▸ **THE TASK**: The required output is the stretch from the line containing "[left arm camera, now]" through the line containing "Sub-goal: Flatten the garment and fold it" in the records below, unaltered and with no pictures.

=== Section Start ===

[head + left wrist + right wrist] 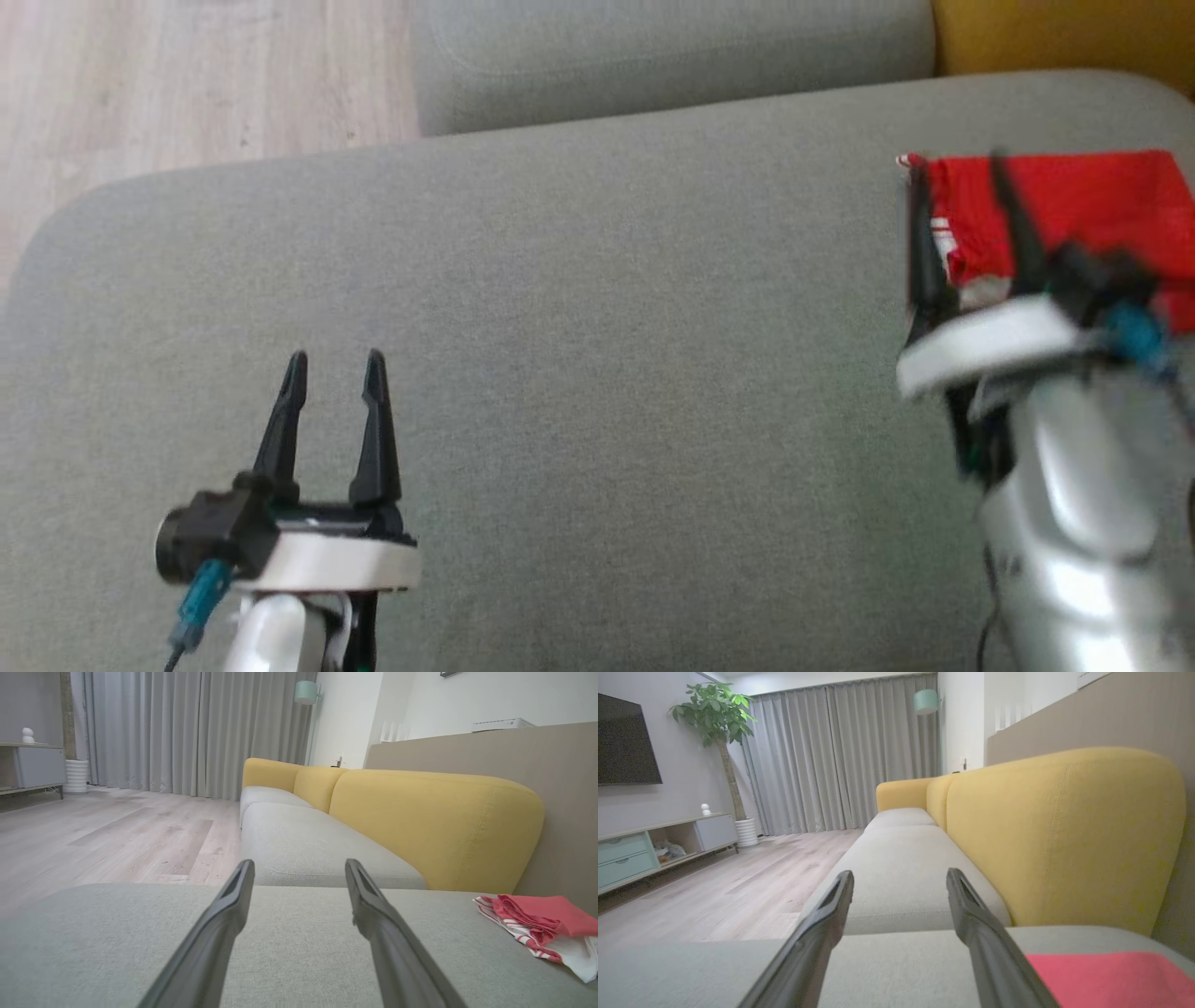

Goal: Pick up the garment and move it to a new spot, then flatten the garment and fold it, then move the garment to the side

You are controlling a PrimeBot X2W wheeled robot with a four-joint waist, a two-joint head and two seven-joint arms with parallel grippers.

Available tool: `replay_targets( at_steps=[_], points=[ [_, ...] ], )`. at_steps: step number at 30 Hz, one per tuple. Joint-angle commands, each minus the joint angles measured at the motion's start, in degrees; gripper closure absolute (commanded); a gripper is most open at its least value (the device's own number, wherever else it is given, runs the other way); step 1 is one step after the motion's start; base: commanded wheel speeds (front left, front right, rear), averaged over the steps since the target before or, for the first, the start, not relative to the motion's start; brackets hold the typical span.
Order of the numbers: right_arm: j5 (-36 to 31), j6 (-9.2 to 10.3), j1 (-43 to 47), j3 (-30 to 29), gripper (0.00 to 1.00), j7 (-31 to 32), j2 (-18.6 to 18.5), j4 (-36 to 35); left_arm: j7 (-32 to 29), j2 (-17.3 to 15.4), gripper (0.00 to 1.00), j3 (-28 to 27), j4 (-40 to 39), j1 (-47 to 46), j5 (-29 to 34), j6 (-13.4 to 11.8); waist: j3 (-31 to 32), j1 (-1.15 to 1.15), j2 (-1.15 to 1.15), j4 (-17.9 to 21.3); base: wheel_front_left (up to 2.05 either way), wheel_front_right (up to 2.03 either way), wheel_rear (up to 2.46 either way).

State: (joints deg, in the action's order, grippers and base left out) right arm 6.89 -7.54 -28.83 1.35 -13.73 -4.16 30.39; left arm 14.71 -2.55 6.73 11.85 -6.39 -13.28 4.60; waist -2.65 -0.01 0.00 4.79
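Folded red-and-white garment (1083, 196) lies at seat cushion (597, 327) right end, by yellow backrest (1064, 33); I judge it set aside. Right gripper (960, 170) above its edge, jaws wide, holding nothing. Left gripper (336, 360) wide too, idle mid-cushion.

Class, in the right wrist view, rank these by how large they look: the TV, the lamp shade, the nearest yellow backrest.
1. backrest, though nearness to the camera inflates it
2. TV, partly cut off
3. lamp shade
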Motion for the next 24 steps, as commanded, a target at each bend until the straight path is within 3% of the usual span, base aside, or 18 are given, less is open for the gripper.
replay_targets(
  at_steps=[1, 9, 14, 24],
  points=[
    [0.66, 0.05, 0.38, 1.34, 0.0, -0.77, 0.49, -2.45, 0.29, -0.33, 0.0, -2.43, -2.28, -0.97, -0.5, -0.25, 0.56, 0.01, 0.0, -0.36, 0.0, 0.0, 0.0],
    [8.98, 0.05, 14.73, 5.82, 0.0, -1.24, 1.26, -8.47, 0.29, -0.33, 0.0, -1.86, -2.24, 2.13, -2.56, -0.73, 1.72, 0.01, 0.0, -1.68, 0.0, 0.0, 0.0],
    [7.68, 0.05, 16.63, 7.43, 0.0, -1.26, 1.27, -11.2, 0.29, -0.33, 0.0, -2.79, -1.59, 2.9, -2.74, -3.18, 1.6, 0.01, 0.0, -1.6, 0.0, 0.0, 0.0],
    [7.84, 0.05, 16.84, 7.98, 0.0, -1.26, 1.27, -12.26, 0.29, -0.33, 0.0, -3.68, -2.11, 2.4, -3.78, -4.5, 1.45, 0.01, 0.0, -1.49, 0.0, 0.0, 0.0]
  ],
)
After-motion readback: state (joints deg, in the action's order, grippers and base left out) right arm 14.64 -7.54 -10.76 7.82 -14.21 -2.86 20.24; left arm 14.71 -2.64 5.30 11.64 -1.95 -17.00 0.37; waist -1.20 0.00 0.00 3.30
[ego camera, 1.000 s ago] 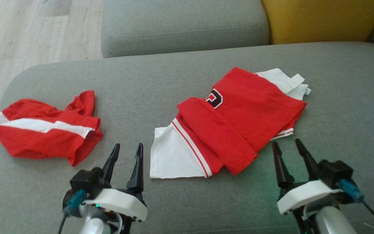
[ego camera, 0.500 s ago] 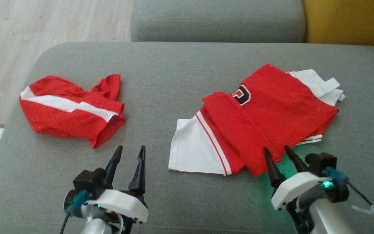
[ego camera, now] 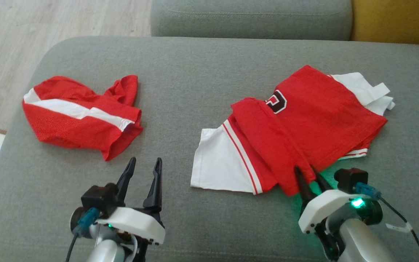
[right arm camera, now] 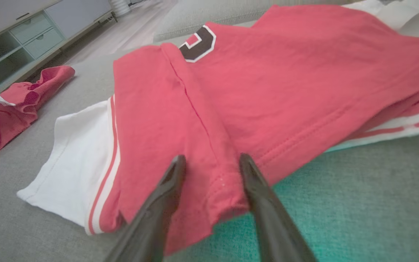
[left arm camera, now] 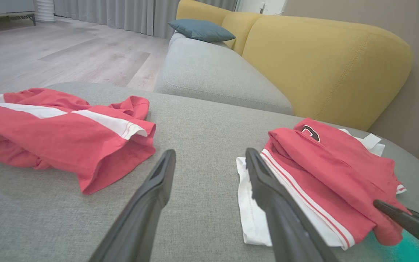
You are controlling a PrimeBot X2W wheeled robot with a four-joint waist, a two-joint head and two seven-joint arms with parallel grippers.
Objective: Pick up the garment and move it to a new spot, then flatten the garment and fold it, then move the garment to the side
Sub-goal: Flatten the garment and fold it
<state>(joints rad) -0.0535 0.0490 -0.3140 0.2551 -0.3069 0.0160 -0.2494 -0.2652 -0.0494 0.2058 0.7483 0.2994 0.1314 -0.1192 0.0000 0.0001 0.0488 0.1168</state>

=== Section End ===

▸ **SOLVED EXERCISE**:
[left arm camera, now] 
You are controlling a PrimeBot X2W wheeled robot with a four-joint waist, a two-joint head and two seven-joint arms with parallel grippers.
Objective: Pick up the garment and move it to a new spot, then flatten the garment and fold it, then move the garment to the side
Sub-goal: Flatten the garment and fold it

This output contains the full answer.